- Work item:
Give the listing again, word for word, and let no picture into it.
Source material Block Start
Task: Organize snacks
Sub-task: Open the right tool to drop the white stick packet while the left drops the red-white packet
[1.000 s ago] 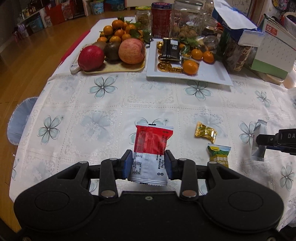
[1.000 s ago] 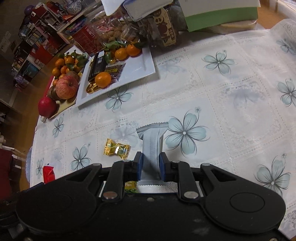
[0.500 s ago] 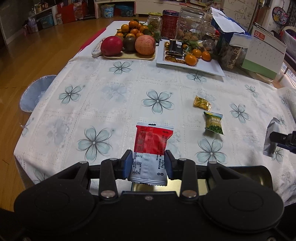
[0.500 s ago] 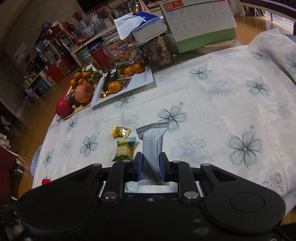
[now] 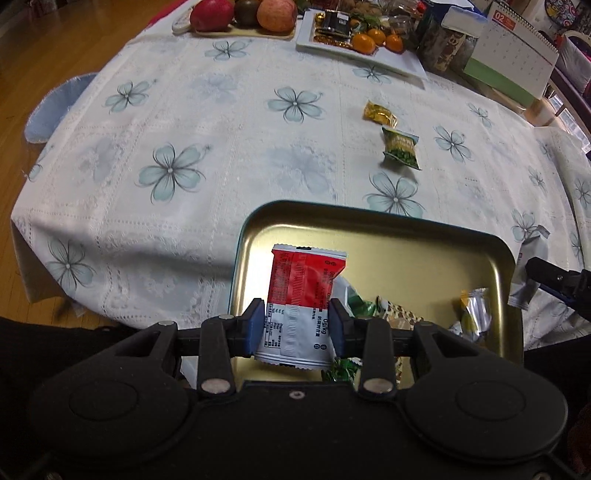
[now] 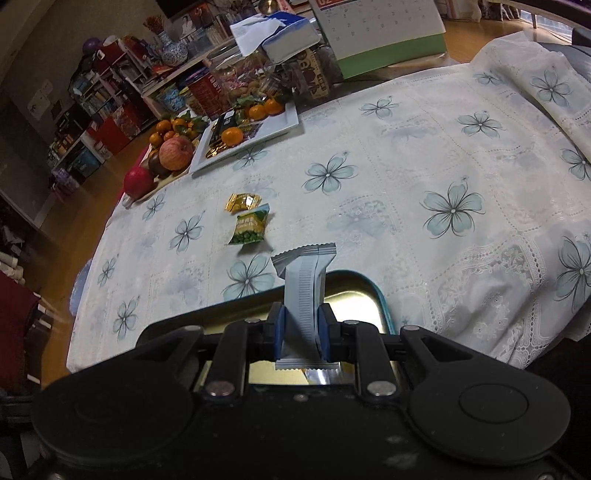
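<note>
My left gripper (image 5: 297,326) is shut on a red and white snack packet (image 5: 304,295), held above a gold metal tray (image 5: 373,221) at the table's near edge. Several wrapped snacks (image 5: 399,315) lie in the tray. My right gripper (image 6: 301,334) is shut on a grey snack packet (image 6: 304,288) over the tray's right corner (image 6: 378,299); that gripper and packet also show at the right edge of the left wrist view (image 5: 532,271). On the cloth beyond lie a green snack packet (image 5: 400,147) (image 6: 251,229) and a gold candy (image 5: 378,112) (image 6: 242,202).
At the table's far side stand a white plate (image 5: 400,61) with oranges and sweets, a fruit board (image 5: 243,31) with apples, jars, a tissue box (image 6: 277,33) and a desk calendar (image 5: 513,62). A blue chair seat (image 5: 55,107) sits off the left edge.
Both grippers have pulled back toward the near edge with their packets. The gold tray has come into view beneath them, and the far plates look more distant.
</note>
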A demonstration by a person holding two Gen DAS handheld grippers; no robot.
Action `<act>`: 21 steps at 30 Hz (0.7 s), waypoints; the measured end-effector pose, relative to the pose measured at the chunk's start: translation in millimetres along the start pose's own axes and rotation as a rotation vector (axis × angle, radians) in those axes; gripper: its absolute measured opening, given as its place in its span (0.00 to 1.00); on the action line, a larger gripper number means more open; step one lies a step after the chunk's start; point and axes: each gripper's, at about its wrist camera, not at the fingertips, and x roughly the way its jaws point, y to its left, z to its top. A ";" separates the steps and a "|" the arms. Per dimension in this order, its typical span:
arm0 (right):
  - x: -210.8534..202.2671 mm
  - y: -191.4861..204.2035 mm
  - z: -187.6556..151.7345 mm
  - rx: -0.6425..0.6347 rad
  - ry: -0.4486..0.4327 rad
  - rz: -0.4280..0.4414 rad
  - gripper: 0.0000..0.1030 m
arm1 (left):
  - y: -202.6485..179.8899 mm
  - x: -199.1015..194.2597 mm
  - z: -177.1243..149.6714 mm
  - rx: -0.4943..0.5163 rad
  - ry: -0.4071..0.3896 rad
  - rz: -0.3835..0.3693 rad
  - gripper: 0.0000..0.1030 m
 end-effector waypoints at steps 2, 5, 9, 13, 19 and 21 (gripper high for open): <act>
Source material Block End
- Exercise result:
Task: Organize snacks
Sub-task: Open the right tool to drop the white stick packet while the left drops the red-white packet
[1.000 s ago] 
[1.000 s ago] 
[0.500 s ago] 
[0.500 s ago] 
[now] 
[now] 
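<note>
My left gripper (image 5: 297,326) is shut on a red and white snack packet (image 5: 304,295), held above a gold metal tray (image 5: 373,221) at the table's near edge. Several wrapped snacks (image 5: 399,315) lie in the tray. My right gripper (image 6: 301,334) is shut on a grey snack packet (image 6: 304,288) over the tray's right corner (image 6: 378,299); that gripper and packet also show at the right edge of the left wrist view (image 5: 532,271). On the cloth beyond lie a green snack packet (image 5: 400,147) (image 6: 251,229) and a gold candy (image 5: 378,112) (image 6: 242,202).
At the table's far side stand a white plate (image 5: 400,61) with oranges and sweets, a fruit board (image 5: 243,31) with apples, jars, a tissue box (image 6: 277,33) and a desk calendar (image 5: 513,62). A blue chair seat (image 5: 55,107) sits off the left edge.
Both grippers have pulled back toward the near edge with their packets. The gold tray has come into view beneath them, and the far plates look more distant.
</note>
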A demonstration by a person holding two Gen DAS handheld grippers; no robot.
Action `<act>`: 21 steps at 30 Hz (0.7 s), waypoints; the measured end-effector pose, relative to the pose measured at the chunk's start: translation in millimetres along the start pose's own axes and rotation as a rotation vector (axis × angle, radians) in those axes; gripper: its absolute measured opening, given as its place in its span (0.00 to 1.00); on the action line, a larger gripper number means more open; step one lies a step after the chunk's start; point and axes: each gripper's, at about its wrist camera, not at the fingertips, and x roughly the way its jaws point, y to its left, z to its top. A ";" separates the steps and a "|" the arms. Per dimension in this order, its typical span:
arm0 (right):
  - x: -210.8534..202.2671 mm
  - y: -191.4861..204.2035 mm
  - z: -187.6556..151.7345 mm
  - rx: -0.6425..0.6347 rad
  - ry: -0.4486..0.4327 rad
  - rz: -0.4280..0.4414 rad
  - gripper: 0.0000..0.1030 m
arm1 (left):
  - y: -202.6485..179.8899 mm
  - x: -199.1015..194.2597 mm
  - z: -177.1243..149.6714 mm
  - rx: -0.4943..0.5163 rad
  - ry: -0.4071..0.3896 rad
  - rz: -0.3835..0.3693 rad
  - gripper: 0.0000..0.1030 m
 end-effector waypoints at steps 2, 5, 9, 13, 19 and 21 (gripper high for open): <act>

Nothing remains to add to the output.